Aslan, çalışmalarını ve motivasyonunu şöyle tanımlıyor: “Kumaş üzerine iplik ile resim yapmaya çalışıyorum. Tüm eğitimlerimde de bunu aktarma gayretinde oluyorum. Resim sanatındaki perspektif kuralları, ışık, gölge, vurgulu kontrast bunları iplik ile aktarmaya özen gösteriyorum. An, her zaman yaptığım işi belirliyor. Hissettiğim şeyi yapmaya çalışıyorum. Her nakkaşın kendi üslubu ve karakteri vardır. Elimden geldiğince bağımsız olmaya çalışıyorum. Ama öncelikle kendim için nakşediyorum.”

En sık kullandığı kumaş türünün keten olduğunu söyleyen sanatçı, bu çalışmalarda en zorlu kumaş türünün ise tül olduğunu ifade ediyor. Detaylı bir çalışma için en az iki hafta gerektiğini dile getiren Aslan, bazı çalışmaların altı ayda, bazılarının ise birkaç günde bitebileceğini belirtiyor. Nakış sanatına olan ilgisinin “sezgisel bir his” ile başladığını ifade eden Aslan, küçük yaşta keşfettiği merakını ise şu sözlerle açıklıyor: “Resim ile ilgili her zaman fikir sahibiydim sanırım.
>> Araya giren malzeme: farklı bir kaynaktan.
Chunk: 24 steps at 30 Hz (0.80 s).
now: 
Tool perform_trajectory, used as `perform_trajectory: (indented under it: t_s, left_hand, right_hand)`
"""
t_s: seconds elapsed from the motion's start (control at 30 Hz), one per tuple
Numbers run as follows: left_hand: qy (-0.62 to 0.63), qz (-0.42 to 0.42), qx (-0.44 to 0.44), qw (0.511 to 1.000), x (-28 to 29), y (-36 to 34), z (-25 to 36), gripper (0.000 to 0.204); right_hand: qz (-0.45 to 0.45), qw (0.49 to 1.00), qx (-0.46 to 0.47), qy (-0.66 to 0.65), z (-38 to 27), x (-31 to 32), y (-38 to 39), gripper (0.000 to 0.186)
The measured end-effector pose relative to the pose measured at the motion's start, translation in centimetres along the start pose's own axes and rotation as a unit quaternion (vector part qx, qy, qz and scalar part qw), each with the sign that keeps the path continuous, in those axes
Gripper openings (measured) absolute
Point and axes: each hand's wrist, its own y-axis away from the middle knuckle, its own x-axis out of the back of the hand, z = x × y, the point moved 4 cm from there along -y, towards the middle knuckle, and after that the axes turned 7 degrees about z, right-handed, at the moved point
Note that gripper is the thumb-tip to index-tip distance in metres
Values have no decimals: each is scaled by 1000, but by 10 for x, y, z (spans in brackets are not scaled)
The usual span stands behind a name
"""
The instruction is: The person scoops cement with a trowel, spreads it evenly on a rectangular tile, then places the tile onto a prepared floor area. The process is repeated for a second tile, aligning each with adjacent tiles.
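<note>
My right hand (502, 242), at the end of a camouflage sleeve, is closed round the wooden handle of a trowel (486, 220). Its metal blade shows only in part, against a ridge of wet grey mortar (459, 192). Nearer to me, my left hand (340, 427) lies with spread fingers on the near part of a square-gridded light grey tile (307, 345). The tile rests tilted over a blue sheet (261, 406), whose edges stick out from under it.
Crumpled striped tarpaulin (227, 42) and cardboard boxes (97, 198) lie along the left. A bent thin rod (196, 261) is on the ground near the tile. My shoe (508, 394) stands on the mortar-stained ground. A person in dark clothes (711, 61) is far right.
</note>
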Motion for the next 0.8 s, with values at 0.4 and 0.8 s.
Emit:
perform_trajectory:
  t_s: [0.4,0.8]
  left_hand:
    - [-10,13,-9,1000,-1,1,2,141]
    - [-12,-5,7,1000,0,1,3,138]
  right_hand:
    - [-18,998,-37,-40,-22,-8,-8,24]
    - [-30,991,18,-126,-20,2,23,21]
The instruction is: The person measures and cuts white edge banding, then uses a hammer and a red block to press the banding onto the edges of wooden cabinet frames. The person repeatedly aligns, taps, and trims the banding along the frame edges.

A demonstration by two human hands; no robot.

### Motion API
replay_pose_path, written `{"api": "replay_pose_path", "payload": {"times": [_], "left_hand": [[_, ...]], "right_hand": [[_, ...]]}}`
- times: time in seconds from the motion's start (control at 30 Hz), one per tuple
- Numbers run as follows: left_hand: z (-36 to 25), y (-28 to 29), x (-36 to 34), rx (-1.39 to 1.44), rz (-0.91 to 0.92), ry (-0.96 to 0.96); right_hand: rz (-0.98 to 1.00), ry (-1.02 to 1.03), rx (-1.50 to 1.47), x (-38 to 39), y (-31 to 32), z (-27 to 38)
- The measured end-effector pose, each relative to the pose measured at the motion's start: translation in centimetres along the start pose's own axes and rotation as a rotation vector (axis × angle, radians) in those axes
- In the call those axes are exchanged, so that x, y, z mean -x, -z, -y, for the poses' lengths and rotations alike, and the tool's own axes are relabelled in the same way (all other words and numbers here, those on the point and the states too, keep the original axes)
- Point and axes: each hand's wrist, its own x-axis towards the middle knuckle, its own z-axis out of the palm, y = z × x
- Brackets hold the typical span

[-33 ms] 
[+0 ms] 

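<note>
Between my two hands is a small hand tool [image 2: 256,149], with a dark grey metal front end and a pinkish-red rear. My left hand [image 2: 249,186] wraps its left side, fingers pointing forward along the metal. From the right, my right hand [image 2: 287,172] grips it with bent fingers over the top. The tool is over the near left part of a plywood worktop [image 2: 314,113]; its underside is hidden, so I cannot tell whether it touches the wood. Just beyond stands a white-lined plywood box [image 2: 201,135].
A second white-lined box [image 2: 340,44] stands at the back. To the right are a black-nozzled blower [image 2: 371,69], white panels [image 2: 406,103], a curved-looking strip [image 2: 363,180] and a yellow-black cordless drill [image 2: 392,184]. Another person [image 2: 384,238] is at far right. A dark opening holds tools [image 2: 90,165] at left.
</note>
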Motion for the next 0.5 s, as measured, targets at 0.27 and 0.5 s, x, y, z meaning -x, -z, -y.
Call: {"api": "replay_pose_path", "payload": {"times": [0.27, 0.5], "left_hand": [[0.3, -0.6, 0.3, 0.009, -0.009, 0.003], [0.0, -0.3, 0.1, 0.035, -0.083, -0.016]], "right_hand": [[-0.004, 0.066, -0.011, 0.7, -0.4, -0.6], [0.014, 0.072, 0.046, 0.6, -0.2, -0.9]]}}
Çocukluktan itibaren çizim yapar, dergilerden kestiğim figürler veya desenler ile kolaj yapmaya çalışırdım.” 

NAKIŞIN MEDİTATİF ETKİSİ

Sanatçı, eserler üretmenin yanı sıra düzenlediği atölyelerle nakış ve resim sanatlarına yönelik bakış açısı ile bilgi birikimini, eğitim verdiği katılımcılara aktarıyor. Salgın sürecinde atölye düzeninin etkilendiğini belirten Aslan, şöyle devam ediyor: “Pandemi hayatımıza girdiğinden bu yana atölyeler çevrimiçi yapılıyor, ben de rutin olarak aylık ve haftalık atölyeler düzenliyorum. Sokağa çıkma yasağı olmadığı sürece yüz yüze eğitimler haftada bir devam ediyor. Atölyelere katılım için herhangi bir kategori belirlemiyoruz. En başta nakışın meditatif etkisini keşfetmek isteyen herkes katılabilir.”

Kadıköy’deki atölyesinde çalışmalarını sürdüren ve 18 yıldır Kadıköy’de yaşayan Aslan, Kadıköy ile olan bağını şöyle anlatıyor: “Kadıköy; Kadıköylüler için, başka bir şehirden veya Avrupa yakasından geldiğinizde ‘Oh!’ dediğiniz yerdir. Her gün bir moda turu atar, çarşıya, kahvecime uğrarım. Yolu uzatmak istediğim semtimizdir Kadıköy.”